## PyCity Schools Analysis
###### This analysis displays metrics taken from 15 different high schools and cross referencing two key factors: budget and test scores across schools and students. Two separate data frames were given: a data frame for school information and a data frame for student information. These two date frames were inner merged into one data frame, then subsequently analyzed. The data was first analyzed at a high level into a district summary, then, the data was grouped by schools and school specific data was analyzed further by various characteristics. The following conclusions were drawn from this data analysis:
###### 1. Larger high schools consisting of between 2000-5000 students appear to perform worse in math and reading overall than high schools with less than 2000 students. In reference to the data frame organizing data by school size, the average math scores, reading scores, and average passing rates across students are notably lower in large high schools (2000-5000 students) than medium (1000-2000 students) and small (<1000 students) high schools. (See Cell 41) 
###### 2. Students from charter high schools appear to perform better in math and reading overall than students from district high schools. In reference to the data frame organizing data by type of school, the average math scores, reading scores, and average passing rates across students are notably higher in charter schools than district schools. (See Cell 44) This may suggest that 

In [23]:
import pandas as pd
from pathlib import Path

# file path
schools_complete_csv = Path('Resources/schools_complete.csv')
students_complete_csv = Path('Resources/students_complete.csv')

# read file
students_df = pd.read_csv(students_complete_csv)
schools_df = pd.read_csv(schools_complete_csv)

# merge data frames
schools_students_df = pd.merge(students_df, schools_df)

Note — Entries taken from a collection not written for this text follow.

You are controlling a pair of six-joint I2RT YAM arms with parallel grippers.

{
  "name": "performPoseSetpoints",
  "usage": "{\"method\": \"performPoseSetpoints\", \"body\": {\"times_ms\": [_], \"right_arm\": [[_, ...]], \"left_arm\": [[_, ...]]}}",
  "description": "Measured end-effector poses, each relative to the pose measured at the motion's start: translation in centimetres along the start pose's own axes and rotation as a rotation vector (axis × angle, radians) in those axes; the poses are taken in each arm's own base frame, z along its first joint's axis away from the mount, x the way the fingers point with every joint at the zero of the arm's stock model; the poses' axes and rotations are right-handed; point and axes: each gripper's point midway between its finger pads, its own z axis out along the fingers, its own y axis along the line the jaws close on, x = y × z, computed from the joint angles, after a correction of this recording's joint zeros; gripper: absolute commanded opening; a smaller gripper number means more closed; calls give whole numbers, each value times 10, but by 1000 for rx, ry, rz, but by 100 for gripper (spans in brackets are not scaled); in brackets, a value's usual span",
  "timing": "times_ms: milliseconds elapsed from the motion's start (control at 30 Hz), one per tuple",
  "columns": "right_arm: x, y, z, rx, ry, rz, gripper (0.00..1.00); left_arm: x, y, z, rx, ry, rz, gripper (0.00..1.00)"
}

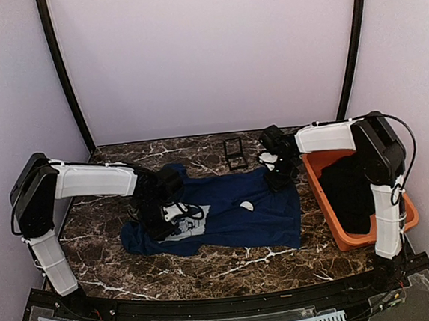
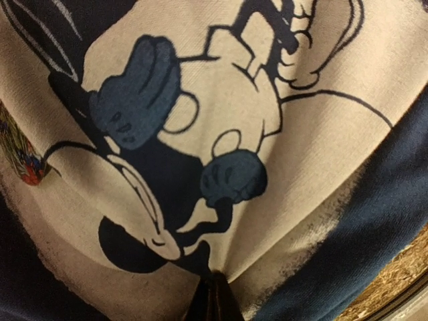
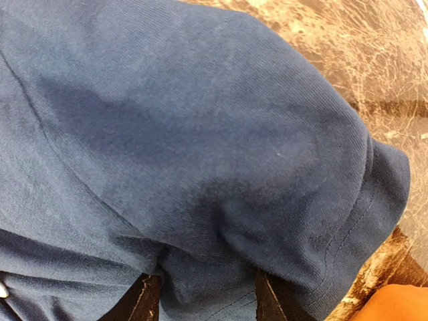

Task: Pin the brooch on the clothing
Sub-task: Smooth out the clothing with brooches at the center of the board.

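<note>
1. One navy blue knit T-shirt point(image 1: 238, 220) lies slightly rumpled in the middle of the dark brown, white-veined marble-look bench point(image 1: 209, 270). Its pale grey cartoon print point(image 2: 287, 134) is toward the bench's left edge.
2. One small round brooch point(image 1: 246, 205), showing white, rests on the middle of the T-shirt, apart from both pincers.
3. One small black hinged case point(image 1: 234, 153) sits near the far edge, just beyond the T-shirt.
4. One orange plastic bin point(image 1: 325, 209) at the right edge holds one crumpled black garment point(image 1: 349, 190).
5. There are two pincers. The left pincer point(image 2: 214, 299) is clenched tight, pinching a raised fold of the printed cloth.
6. The right pincer point(image 3: 204, 302) is half-parted. Its dark fingers point(image 3: 142, 302) grasp a thick bunch of soft ribbed sleeve at the T-shirt's far right corner.
</note>
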Motion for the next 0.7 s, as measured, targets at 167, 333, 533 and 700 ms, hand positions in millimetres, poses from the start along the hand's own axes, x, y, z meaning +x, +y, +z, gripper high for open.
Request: {"method": "performPoseSetpoints", "body": {"times_ms": [167, 333, 533, 700], "right_arm": [[0, -6, 0, 11, 1, 10, 47], [-1, -4, -5, -19, 3, 16, 47], [-14, 10, -49, -102, -80, 14, 50], [-26, 46, -95, -238, -181, -50, 49]], "left_arm": [[3, -7, -9, 38, -18, 0, 5], [1, -16, -24, 85, -66, -2, 15], [-9, -19, -44, 104, -140, -14, 98], [-39, -16, -72, 99, -261, -18, 99]]}}
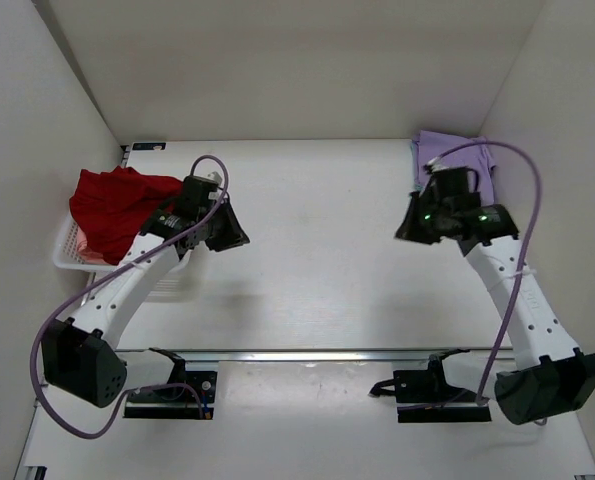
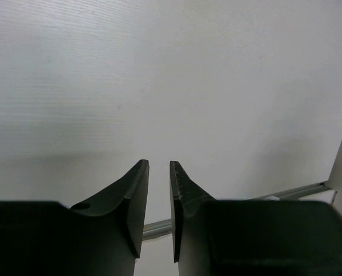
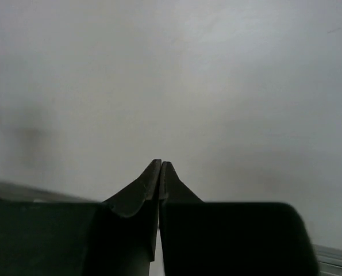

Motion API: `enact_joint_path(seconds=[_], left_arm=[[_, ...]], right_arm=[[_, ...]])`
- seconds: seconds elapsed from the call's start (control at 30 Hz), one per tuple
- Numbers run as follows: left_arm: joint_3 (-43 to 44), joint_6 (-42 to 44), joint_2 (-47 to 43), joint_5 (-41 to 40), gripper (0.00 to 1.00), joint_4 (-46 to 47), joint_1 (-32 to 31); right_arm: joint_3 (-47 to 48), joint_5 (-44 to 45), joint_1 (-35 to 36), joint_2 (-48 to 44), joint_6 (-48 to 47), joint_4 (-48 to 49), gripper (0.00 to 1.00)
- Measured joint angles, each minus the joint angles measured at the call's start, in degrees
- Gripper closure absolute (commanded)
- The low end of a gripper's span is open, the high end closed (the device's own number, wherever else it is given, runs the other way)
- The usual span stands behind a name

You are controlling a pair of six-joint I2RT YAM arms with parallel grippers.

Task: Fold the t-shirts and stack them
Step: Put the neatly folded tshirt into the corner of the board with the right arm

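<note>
A deep red t-shirt [image 1: 112, 205] lies crumpled in the white basket [image 1: 67, 252] at the left. A lavender t-shirt [image 1: 455, 160] lies at the back right of the table, partly hidden behind my right arm. My left gripper [image 1: 233, 236] hangs over the bare table just right of the basket; in the left wrist view its jaws [image 2: 159, 164] stand a little apart with nothing between them. Above the table, in front of the lavender shirt, my right gripper [image 1: 407, 228] points left; the right wrist view shows it [image 3: 160, 163] shut and empty. No teal shirt is in view.
White walls close in the table on the left, back and right. A metal rail [image 1: 317, 355] runs along the near edge between the two arm bases. Purple cables loop off both arms.
</note>
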Motion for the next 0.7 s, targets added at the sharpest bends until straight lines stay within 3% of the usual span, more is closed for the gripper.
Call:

# preview merged data frame
schools_students_df.head()

Unnamed: 0,Student ID,student_name,gender,grade,school_name,reading_score,math_score,School ID,type,size,budget
0,0,Paul Bradley,M,9th,Huang High School,66,79,0,District,2917,1910635
1,1,Victor Smith,M,12th,Huang High School,94,61,0,District,2917,1910635
2,2,Kevin Rodriguez,M,12th,Huang High School,90,60,0,District,2917,1910635
3,3,Dr. Richard Scott,M,12th,Huang High School,67,58,0,District,2917,1910635
4,4,Bonnie Ray,F,9th,Huang High School,97,84,0,District,2917,1910635


## District Summary

In [24]:
# total unique schools
total_schools = schools_df['School ID'].nunique()
total_schools

15

In [25]:
# total number of students
total_students = students_df['Student ID'].nunique()
total_students = int(total_students)
total_students

39170

In [26]:
# total budget
total_budget = schools_df['budget'].sum()
total_budget

24649428

In [27]:
# average math score
avg_math_score = students_df['math_score'].mean()
avg_math_score

78.98537145774827

In [28]:
# average reading score
avg_read_score = students_df['reading_score'].mean()
avg_read_score

81.87784018381414

In [29]:
# count of students passing math
count_pass_math = students_df[(students_df['math_score'] >= 70)]['student_name'].count()

# percentage of students passing math
percent_pass_math = count_pass_math / int(total_students) * 100
percent_pass_math

74.9808526933878

In [30]:
# count of students passing reading
count_pass_read = students_df[(students_df['reading_score'] >= 70)]['student_name'].count()

# percentage of students passing reading
percent_pass_read = count_pass_read / int(total_students) * 100
percent_pass_read

85.80546336482001

In [31]:
# count of students passing math and reading
count_pass_overall = students_df[
        (students_df['reading_score'] >= 70) &
        (students_df['math_score'] >= 70)]['student_name'].count()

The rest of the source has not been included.